Nesse contexto é eleita uma nova política de desenvolvimento pautada, agora, no local. Muda-se a escala de beneficiamento, como também a iniciativa de promovê-lo. Isso significa que os efeitos do neoliberalismo se mostram altissonantes nesse modelo de desenvolvimento, pois o Estado, que era o principal indutor do mesmo, tem seu papel reconfigurado, devendo, nesse momento, colaborar, secundariamente, nas iniciativas que partirão dos atores locais.

39 É importante frisar que a proposta neoliberal não é o esvanecimento do Estado, mas uma roupagem diferenciada.
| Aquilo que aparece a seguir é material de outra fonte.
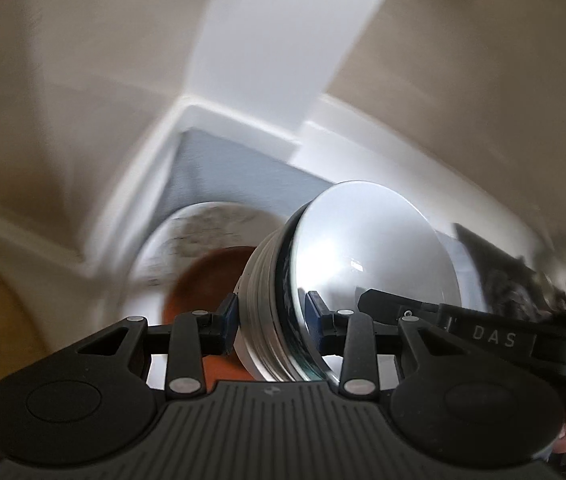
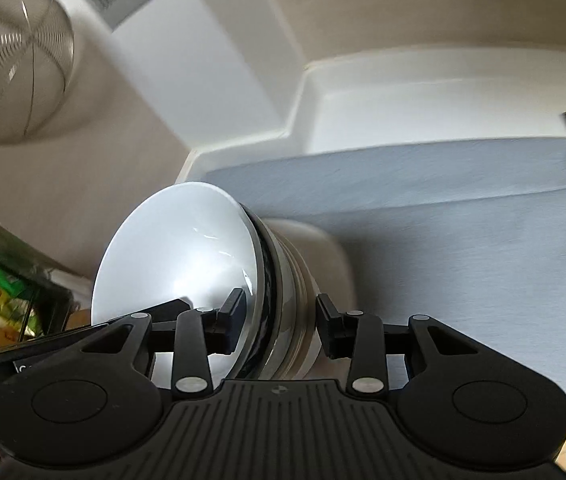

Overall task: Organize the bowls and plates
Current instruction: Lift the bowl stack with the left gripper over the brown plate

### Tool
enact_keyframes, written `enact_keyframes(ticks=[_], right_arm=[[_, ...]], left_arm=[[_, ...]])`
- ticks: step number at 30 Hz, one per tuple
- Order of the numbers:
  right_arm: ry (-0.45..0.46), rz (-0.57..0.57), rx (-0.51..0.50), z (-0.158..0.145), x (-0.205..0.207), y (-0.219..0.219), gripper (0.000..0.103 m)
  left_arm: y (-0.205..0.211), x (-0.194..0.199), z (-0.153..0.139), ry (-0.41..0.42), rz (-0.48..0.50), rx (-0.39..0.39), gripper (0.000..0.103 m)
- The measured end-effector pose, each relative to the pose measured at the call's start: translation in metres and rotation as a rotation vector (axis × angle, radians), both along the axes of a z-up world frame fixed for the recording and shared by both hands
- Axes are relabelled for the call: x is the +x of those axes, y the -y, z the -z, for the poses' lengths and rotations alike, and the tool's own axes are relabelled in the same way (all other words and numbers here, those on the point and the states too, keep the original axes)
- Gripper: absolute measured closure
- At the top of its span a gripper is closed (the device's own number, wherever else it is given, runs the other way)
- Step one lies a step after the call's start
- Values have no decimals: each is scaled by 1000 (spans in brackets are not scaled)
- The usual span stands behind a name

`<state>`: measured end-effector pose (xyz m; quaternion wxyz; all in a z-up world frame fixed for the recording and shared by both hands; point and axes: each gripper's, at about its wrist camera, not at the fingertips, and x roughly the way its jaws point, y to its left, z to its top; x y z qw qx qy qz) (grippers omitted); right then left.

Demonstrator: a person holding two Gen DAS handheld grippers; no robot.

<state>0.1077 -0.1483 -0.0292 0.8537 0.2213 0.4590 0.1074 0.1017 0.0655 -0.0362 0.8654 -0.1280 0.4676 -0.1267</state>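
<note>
A tilted stack of plates (image 1: 323,280), white on top (image 2: 179,264), was gripped edgewise between both grippers' fingers (image 1: 230,312) (image 2: 235,308); a brown bowl (image 1: 207,276) lay beyond the left fingers.

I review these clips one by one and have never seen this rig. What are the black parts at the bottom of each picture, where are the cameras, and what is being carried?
There is no robot: a person holds a two-finger claw in each hand, and a fisheye camera on each looks forward along its fingers. One picture is the left claw, the other the right claw. Both clamp opposite edges of one stack of plates and bowls, tilted on its side, a white plate facing up. Below lie a grey mat, a brown bowl and a patterned plate. The pictures are motion-blurred. A metal strainer hangs on the wall.
</note>
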Motion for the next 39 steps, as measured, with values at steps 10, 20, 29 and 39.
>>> enact_keyframes(ticks=[10, 20, 29, 39], right_arm=[[-58, -41, 6, 36, 22, -33, 64], [-38, -60, -36, 34, 17, -35, 63], [64, -18, -42, -4, -9, -4, 57], [-7, 88, 18, 41, -21, 35, 56]], left_arm=[[-21, 16, 30, -54, -50, 9, 63], [-23, 15, 33, -63, -42, -10, 59], [-69, -19, -5, 123, -82, -92, 47], [-76, 3, 66, -25, -159, -55, 72]])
A crítica de Netto (2001) é esclarecedora sobre o Estado neoliberal “A grande burguesia monopolista e o oligarquia financeira, em todas as latitudes,[...] desejam e pretendem em face da crise contemporânea da ordem do capital, é erradicar mecanismo reguladores que contenham qualquer componente democrática de controle do movimento do capital. [...] não é ‘reduzir a intervenção do Estado’, mas encontrar as condições ótimas (hoje só possíveis com o estreitamento das instituições democráticas) para direcioná-la segundo seus particulares interesses de classe” (Ibid, p. 80 e 81).